After he relocated to Brodi, he became one of the members of the famous Brodi “kloiz,” an assemblage of lamdanim and ovdei Hashem; subsequently, he also served as a Dayan. His wife was Bluma, whom his brother-in-law, the Baal Shem Tov, mentions in a letter.
Reb Gershon’s sister married the holy Baal Shem Tov. At first he opposed the Besht’s derech hachassidus, but after becoming aware of his saintly brother-in-law’s hidden ways, Reb Gershon became his devoted talmid, spending time with the Baal Shem Tov in Mezhibuzh, and teaching his son, Rav Tzvi.
Reb Gershon had a prolific, ongoing correspondence with many contemporary Rabbanim including the Noda BiYehudah, who addressed him in a letter using highly complimentary titles.
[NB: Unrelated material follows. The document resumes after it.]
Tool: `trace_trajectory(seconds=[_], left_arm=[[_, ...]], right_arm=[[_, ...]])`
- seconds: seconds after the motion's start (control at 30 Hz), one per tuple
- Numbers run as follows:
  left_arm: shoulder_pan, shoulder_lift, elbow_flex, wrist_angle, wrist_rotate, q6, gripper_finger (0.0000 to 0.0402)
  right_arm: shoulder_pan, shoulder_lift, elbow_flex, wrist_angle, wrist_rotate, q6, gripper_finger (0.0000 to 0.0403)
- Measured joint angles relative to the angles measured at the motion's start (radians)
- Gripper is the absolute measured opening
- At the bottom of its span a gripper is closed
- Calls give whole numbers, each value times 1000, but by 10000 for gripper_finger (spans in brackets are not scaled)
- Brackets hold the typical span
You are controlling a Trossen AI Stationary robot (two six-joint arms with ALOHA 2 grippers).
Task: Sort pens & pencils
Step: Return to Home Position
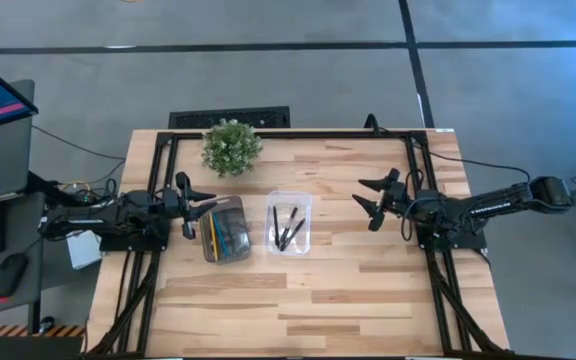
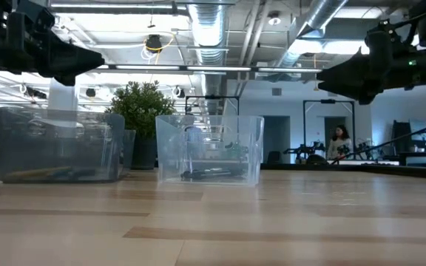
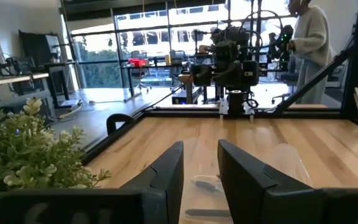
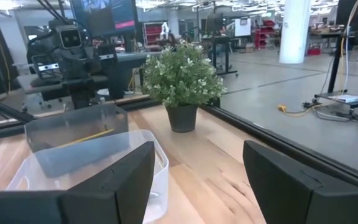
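Note:
Dark pens (image 1: 288,228) lie on the floor of a clear bin (image 1: 289,222) at the table's middle; the low view shows them (image 2: 209,174) there too. Coloured pencils (image 1: 226,236) lie in a smoky grey bin (image 1: 225,230) just left of it, and a yellow pencil (image 4: 86,137) shows through its wall. My left gripper (image 1: 196,207) hovers open and level at the grey bin's left side, above table height (image 2: 98,58). My right gripper (image 1: 366,203) hovers open to the right of the clear bin, its fingers pointing toward it (image 4: 197,180). Neither holds anything.
A small potted plant (image 1: 231,147) stands at the table's far side behind the grey bin. Black frame rails (image 1: 158,170) run along the table's left, right and far edges. Bare wood (image 1: 298,310) lies toward the near edge. A person (image 3: 309,50) stands in the room beyond.

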Motion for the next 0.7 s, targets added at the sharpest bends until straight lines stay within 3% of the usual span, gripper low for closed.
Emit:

The Pri Megadim in Hilchos Tishah B’Av cites a pshat in the name of Reb Gershon, and Harav Yonasan Eibschutz wrote about him, “Harav hechassid hamuflag baTorah u’mekubal Eloki.”
In 5507/1747, he ascended to Eretz Yisrael and settled first in Chevron and later in Yerushalayim. In a letter to his brother-in-law he describes his life in Chevron: “In this holy city, there is a gate at the end of the Jewish street which is closed for Shabbos and Yom Tov. During the night the gate is closed, too; there is no need to fear anything. We arise at midnight and make our way to the shul where we learn the entire day in assemblage, until two hours past nightfall.”
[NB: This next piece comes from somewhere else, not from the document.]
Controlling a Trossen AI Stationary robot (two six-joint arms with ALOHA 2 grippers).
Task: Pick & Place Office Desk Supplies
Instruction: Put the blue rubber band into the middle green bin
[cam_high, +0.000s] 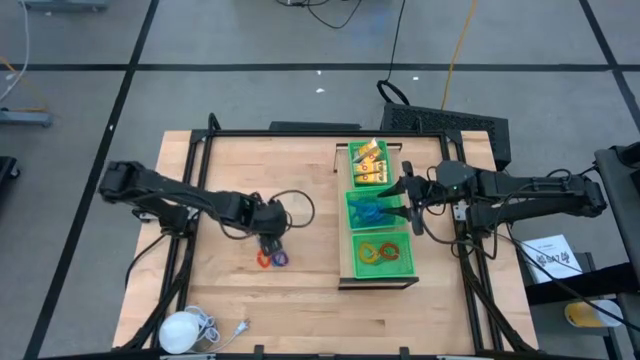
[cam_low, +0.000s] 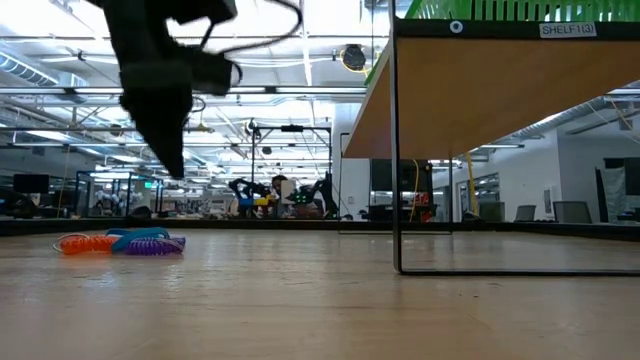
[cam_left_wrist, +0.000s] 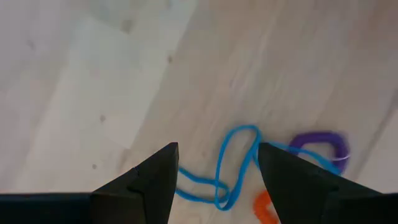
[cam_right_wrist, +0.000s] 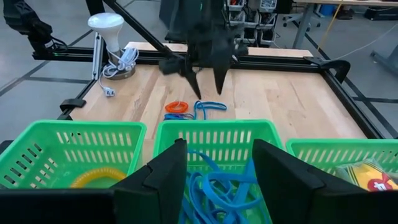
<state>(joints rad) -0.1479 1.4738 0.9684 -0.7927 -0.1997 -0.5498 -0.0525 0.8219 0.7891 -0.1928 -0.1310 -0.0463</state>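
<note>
Looks like we're mostly done: three green baskets (cam_high: 402, 262) already hold packets, blue clips and rings. Left gripper (cam_left_wrist: 217, 168) hovers, fingers wide, over the last blue ring (cam_left_wrist: 231, 163) on the surface (cam_high: 300, 300); right gripper (cam_right_wrist: 219, 163) sits open and empty above the middle basket.

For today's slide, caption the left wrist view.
Open left gripper above a blue ring, with purple and orange rings beside it.

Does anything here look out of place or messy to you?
Mostly the loose rings: a blue, an orange and a purple one lie tangled on the bare table under the left gripper, while similar supplies sit sorted in the green baskets.
</note>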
He would occasionally travel to Yerushalayim. At one point the Ashkenazic community begged him to move to Yerushalayim and be their manhig, but for a long time he refused, despising honor and fame and wanting to serve Hashem in his own way. Eventually, in 5613/1753, he gave in to the persistent requests of members of all the kehillos to lead them.
From Eretz Yisrael he maintained constant contact with his brother-in-law, the Baal Shem Tov. In their correspondence they discussed matters of avodas Hashem and much more. His kever, and the kevarim of other family members, were rediscovered on Har Hazeisim after the Six-Day War.
In 1818, Congress decided the flag of the United States would consist of 13 red and white stripes and 20 stars, with a new star to be added for every new state of the Union.
In 1850, the city of Los Angeles was incorporated.
In 1865, President Abraham Lincoln, accompanied by his son Tad, visited the vanquished Confederate capital of Richmond, Virginia, where he was greeted by a crowd that included former slaves.
In 1949, 12 nations, including the United States, signed the North Atlantic Treaty in Washington, D.C.